2025 was a great year. I learned a lot and feel closer to my potential than ever before. I'm eager for what's ahead and to get the most out of the next 12 months.
Here is what I hope to achieve this year, and some of the processes I want to implement.
I've dreamed of living in the bay area my entire life. I love the west coast: the ocean, cyprus trees, hills, and more. But what I love most about SF is that it is the frontier. If you want to do anything novel and groundbreaking, SF is the best place to be. I feel that I must move to the city and am looking forward to the experiences that await me out there.
Create value that clears a number in my head. Money is the measure. Everything else is noise.
Take every advantage of the new medium. 4 tweets a day about the things I'm thinking about, no slop. I am really not fond of tik tok, but I am going to treat it like facetime and document a journey. Promote the business and podcast. Just post dude, the evidence is clear that it will change your life.
Moving to a new city, I want to make new friends and find people who inspire me and make me aim higher. If there is someone I find interesting in public (or online), I must talk to them. 1 interesting conversation with someone new each week. I hope to get really good at small talk.
Going for fit cyclist physiognomy. Ultramarathon in March. Gym at least 3 days a week. If the hair isn't cutting it anymore, bic and beard. Guy pearce/ tyler durden physique, no excuses.
I'm not putting specific goals or processes for how to do this, but I want to get out of my reading slump and establish consistency.
Every year I have a motto that I hope to revisit throughout the year. For 2026, there is a parable from the Sufi teacher Bawa Muhaiyaddeen that I want to remember. Beetles fly around a brush fire, each trying to describe its totality. One sees only heat, another smoke, another light. The King Beetle, unsatisfied, hurls himself into the fire. He is utterly transformed by the flame, finally understanding the whole in his last moments. This is, of course, a useful way to think about our relationship with a loving and omnipotent God. We cannot understand our lives and our place in creation simply from an outsider's perspective. Necessarily, the only way to figure out what is "really going on here" is to hurl yourself into it fully. Attempting outside inspection yields nothing useful because you are totally and utterly within it.
As I revisit the story, I find the failures of the other beetles useful for thinking about what it means to live a life of faith. First, there is the Professor. He approaches the mystery with his credentials and logic. "That's no mystery to me," he says. He returns with detailed observations. They may be technically accurate, but his words have "neither light nor heat." This is the trap of pure intellectualism: believing that naming something is the same as knowing it. The Professor can catalog the fire's properties without ever being warmed by it.

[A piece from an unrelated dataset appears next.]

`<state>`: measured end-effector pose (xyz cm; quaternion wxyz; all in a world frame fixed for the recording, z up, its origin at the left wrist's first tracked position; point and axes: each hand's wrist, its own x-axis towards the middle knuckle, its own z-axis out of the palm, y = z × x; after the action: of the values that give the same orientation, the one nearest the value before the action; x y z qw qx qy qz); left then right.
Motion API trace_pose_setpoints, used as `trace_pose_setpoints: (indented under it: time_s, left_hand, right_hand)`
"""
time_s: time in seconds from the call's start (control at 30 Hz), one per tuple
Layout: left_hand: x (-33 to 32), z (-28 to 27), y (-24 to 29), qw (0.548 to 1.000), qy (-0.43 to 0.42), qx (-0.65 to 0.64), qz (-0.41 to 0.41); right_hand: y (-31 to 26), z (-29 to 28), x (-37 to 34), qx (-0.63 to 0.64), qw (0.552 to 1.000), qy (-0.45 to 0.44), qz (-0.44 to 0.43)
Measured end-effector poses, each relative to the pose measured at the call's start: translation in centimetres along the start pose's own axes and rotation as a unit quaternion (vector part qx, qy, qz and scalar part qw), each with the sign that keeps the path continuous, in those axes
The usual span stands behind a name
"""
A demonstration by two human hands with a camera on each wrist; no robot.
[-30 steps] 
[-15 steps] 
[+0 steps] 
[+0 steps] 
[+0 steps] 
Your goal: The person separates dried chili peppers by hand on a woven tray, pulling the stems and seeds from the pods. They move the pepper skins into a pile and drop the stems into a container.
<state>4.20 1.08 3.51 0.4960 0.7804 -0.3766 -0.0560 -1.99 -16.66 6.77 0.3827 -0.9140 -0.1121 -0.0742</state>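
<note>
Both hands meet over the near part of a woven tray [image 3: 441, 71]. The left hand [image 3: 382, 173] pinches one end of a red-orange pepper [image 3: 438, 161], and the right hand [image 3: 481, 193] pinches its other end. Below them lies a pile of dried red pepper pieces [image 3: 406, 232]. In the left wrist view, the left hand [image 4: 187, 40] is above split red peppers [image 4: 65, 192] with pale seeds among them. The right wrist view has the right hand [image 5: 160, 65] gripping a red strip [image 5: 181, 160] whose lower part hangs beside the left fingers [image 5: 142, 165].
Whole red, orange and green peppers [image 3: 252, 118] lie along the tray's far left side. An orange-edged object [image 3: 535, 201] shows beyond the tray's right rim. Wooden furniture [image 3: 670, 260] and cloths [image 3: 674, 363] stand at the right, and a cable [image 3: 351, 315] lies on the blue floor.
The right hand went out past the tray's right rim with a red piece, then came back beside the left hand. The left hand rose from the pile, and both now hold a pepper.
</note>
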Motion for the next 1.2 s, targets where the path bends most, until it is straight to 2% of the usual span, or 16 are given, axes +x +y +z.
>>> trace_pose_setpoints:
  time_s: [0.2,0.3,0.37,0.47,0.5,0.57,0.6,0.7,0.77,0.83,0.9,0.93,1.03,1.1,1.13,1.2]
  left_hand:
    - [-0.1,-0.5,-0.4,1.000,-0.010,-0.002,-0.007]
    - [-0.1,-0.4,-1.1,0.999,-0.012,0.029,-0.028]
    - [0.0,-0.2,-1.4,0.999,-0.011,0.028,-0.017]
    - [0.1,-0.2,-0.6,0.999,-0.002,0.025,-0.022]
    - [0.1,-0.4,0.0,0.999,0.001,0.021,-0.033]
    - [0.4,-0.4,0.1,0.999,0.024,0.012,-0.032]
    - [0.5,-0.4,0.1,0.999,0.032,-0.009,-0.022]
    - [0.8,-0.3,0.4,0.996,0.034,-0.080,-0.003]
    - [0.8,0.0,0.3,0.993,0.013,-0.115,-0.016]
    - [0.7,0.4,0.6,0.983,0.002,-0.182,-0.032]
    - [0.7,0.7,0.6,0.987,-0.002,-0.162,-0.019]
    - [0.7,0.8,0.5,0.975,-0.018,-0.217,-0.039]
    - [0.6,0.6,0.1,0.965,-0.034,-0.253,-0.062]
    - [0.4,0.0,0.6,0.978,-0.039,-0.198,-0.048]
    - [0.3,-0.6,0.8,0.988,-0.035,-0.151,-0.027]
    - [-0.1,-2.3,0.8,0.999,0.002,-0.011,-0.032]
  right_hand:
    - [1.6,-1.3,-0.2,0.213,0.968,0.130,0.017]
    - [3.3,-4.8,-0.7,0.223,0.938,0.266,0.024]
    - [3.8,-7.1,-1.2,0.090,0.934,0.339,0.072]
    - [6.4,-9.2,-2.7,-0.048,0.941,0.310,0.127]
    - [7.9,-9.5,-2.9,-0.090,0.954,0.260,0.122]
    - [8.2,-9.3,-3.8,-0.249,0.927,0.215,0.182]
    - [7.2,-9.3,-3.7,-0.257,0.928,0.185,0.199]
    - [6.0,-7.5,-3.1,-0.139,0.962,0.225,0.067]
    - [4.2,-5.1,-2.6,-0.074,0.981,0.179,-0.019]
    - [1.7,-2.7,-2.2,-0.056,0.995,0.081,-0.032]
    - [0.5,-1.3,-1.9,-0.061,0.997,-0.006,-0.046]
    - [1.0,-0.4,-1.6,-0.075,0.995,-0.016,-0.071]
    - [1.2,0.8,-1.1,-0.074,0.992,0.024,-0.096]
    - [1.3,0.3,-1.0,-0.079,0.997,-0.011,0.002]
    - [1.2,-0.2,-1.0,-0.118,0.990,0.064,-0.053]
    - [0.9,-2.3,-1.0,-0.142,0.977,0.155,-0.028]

Second, the Lieutenant. His motivation is personal wealth. "I'll earn the King's favor," he thinks. "One day all he has will be mine." He returns with a narrative description, speaking of ash clouds that look like vanishing birds. The King rebukes him: "We didn't ask what it seems like, we asked what it is!" The Lieutenant gives us aesthetics without understanding. He is moved by the fire's beauty, but he approaches it as something to use for status or reward. Even his genuine encounter becomes transactional.
Finally, the King. Without hesitation, without looking back, he flies into the flame. He understands the fire in its totality only by being utterly transformed by it. There is a chapter in Mere Christianity where C.S. Lewis asks whether the Christian life is hard or easy. His answer is, essentially, that it is the hardest possible thing until you stop trying to do it yourself. Then it isn't. The Professor and the Lieutenant both fail because they are still trying to get something from the fire—knowledge or reward—while keeping themselves intact. The King gives up on that project entirely. He allows himself to be utterly transformed, and only via that transformation and total release can he reach any understanding at all. That's my goal for 2026, to hurl myself into the fire.